THE TASK = Starting at the first line of the listing below, repeat each line up to and including the one containing "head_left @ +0". Leave out pictures.

DATA EXCERPT =
-- Opening Marker --

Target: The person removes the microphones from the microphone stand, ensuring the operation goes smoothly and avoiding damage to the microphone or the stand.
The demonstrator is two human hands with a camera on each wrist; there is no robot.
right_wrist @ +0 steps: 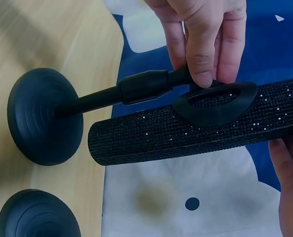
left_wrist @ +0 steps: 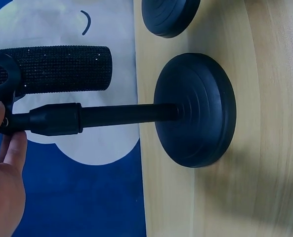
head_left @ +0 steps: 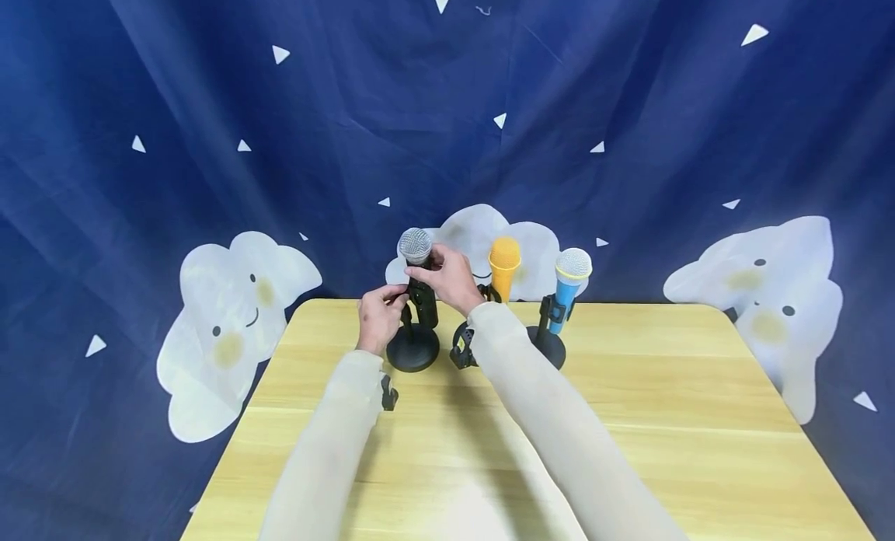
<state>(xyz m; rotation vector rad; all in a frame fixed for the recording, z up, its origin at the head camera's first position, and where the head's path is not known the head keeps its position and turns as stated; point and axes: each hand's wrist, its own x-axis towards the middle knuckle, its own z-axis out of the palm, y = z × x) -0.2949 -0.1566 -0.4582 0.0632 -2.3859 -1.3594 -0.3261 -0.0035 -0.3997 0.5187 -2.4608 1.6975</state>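
Microphone (head_left: 417, 265), black with a silver head, sits upright in the clip of its stand (head_left: 413, 348) at the bench's (head_left: 629, 417) far edge. Left hand (head_left: 378, 317) pinches the clip; right hand (head_left: 447, 277) grips the microphone just below the head. Orange microphone (head_left: 504, 266) and blue microphone (head_left: 568, 286) stand just beside.

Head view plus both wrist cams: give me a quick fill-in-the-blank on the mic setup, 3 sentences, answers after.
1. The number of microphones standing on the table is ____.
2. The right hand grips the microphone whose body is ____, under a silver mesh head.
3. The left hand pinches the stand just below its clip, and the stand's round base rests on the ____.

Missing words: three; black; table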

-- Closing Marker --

FINISHED TASK =
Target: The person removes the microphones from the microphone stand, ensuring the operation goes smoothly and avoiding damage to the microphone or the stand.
The demonstrator is two human hands with a camera on each wrist; there is no robot.
right_wrist @ +0 steps: 
left_wrist @ +0 steps: 
head_left @ +0 steps: 

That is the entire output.